Defense Ministry spokesman General Chhum Socheat also announced on his Facebook page on Saturday that seven Cambodian peacekeepers currently in Mali had contracted coronavirus. One of the infected Cambodian peacekeepers, Major General Sar Savy, died from the Covid-19 disease on May 29, Socheat wrote.

“Gen. Savy’s death was a great sacrifice to the Cambodian military in its humanitarian missions under the umbrella of the United Nations, and a great loss for the nation’s outstanding armed forces,” Socheat wrote.

In Cambodia, the Health Ministry has been slowly advising the re-opening of public spaces as the official case count has slowed, with the National Museum in Phnom Penh again allowed to accept visitors from May 15, so long as temperature checks are taken from those entering, masks are worn and hand sanitizer is provided. 

The Inter-Ministerial Committee to Counter the Covid-19 Disease also issued a statement on May 22 allowing the reopening of sport events — so long as no spectators can attend and no more than 100 players and officials are involved.

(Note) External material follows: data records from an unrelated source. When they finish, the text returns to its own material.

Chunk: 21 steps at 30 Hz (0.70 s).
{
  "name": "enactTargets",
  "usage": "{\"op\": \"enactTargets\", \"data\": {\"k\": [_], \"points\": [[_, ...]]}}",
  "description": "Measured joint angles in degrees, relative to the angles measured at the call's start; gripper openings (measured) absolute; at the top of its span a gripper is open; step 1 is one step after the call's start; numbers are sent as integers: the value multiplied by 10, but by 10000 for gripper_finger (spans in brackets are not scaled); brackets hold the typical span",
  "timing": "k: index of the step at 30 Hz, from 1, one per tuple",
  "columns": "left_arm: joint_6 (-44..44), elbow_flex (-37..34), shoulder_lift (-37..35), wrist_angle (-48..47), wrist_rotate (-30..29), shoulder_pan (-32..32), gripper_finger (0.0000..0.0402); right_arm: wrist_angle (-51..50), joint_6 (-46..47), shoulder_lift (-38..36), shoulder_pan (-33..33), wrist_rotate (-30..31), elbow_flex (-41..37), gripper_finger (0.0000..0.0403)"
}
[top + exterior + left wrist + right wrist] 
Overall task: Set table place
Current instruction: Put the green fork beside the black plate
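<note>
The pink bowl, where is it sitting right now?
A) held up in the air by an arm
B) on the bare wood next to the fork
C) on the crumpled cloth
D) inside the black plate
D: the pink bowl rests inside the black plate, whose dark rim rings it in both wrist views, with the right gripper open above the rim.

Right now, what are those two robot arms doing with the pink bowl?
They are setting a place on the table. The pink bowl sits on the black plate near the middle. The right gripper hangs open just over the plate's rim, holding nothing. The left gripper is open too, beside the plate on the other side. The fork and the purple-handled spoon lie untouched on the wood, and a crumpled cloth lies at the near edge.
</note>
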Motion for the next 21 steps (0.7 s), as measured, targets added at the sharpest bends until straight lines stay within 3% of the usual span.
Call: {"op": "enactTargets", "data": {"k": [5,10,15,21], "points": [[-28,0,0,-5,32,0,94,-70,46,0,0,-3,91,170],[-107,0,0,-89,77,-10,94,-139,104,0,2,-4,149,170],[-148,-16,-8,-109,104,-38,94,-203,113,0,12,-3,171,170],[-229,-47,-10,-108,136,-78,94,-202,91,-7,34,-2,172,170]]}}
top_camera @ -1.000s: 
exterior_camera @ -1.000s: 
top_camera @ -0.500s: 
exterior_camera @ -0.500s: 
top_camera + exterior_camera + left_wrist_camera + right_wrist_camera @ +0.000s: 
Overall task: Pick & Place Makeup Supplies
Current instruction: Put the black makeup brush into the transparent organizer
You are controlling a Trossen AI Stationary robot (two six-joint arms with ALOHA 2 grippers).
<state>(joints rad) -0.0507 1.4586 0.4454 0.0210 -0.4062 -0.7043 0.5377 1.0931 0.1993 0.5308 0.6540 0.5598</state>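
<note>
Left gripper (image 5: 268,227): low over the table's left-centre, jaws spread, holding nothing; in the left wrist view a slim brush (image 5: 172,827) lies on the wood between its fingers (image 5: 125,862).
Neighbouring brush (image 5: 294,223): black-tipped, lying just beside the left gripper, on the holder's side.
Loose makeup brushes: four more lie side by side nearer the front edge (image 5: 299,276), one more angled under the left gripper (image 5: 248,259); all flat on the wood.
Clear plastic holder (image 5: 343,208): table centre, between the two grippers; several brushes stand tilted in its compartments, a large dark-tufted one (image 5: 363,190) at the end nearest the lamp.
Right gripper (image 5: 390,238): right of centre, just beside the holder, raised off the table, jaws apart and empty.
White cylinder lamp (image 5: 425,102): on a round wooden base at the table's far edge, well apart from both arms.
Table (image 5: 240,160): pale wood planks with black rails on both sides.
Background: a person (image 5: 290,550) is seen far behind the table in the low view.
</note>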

Pa Chanroeun, the director of the Cambodian Centre for Applied Philosophy and Ethics, said he believed the government was doing the right thing to start to lift Covid-19 restrictions as it was becoming clear that the economy had suffered. In particular, he praised the decision to now let Cambodians return home freely. 

“I congratulate the government for allowing Cambodian citizens to return to Cambodia without having a health certificate or health insurance because, in fact, Cambodia is their homeland, so if we do not allow them to enter, it’s a problem,” he said. “It’s the right decision, and it’s a decision that fits with the Constitution.”

However, he said he was concerned a full reopening could take place too quickly and lull people into a false sense of security, leading to a future outbreak.

“I ask the government to please push people to continue to keep up their sanitary activities, because based on what the WHO has raised, we have to be careful about the second wave of the Covid-19 disease,” Chanroeun said.

Soum Chankea, a coordinator for local rights group Adhoc in Banteay Meanchey province on the Thai border, said Thailand had still banned travel from Cambodia but that many Cambodian migrant workers were already trying to return there.

“Some migrant workers are still going into Thailand through the unofficial border checkpoints and some of them have been detained by the Cambodian authorities to be educated and advised before they are allowed to go home,” Chankea said.

Banteay Meanchey provincial governor Um Reatrey declined to comment when reached by telephone. However, in local online news, provincial authorities were quoted saying that they appealed to migrant workers not to try to illegally return to Thailand yet and to remain home until the Covid-19 crisis had passed.